[What the task requires] From the data below, return each line in which the string "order" is found.
=====
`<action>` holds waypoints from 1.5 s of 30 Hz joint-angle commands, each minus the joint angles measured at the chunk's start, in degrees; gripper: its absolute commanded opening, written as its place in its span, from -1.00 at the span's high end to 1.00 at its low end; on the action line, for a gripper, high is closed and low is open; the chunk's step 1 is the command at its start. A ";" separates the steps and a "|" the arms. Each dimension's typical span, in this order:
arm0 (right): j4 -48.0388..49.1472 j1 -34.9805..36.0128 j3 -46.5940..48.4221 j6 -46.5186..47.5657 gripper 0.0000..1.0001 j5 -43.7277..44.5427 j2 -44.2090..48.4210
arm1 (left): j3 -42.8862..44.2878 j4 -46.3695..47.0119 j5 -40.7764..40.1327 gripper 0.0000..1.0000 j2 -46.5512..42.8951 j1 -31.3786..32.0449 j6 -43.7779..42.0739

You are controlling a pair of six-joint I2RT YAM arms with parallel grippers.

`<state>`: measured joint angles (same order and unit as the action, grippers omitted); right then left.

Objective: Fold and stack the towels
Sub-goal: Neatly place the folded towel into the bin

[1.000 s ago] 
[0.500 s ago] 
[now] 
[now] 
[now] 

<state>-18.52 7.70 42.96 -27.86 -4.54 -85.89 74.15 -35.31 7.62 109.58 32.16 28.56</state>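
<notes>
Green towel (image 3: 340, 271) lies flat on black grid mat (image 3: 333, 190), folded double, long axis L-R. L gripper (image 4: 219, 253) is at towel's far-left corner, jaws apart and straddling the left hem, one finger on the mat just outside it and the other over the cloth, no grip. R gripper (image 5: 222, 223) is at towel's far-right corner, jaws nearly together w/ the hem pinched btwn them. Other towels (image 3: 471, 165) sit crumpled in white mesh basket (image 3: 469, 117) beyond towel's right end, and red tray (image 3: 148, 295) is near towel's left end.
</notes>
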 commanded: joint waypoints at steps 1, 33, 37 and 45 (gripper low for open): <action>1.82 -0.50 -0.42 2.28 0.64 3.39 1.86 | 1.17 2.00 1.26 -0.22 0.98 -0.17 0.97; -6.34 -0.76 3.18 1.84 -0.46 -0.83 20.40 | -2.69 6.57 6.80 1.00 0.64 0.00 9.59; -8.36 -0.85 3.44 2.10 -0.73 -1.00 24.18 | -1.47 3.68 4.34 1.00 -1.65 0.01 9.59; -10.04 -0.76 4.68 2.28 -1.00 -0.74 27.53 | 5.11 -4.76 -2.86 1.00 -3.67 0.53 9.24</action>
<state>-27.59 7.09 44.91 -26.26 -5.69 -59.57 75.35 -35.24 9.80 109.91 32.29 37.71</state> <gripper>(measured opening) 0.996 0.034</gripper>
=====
[Solution to this task]
`<action>` holds waypoints from 1.5 s of 30 Hz joint-angle commands, each minus the joint angles measured at the chunk's start, in degrees; gripper: its absolute commanded opening, written as its place in its span, from -1.00 at the span's high end to 1.00 at its low end; on the action line, for a gripper, high is closed and low is open; the chunk's step 1 is the command at its start. A ";" separates the steps and a "|" the arms. Each dimension's typical span, in this order:
`<state>`: measured joint angles (same order and unit as the action, grippers omitted); right then left.

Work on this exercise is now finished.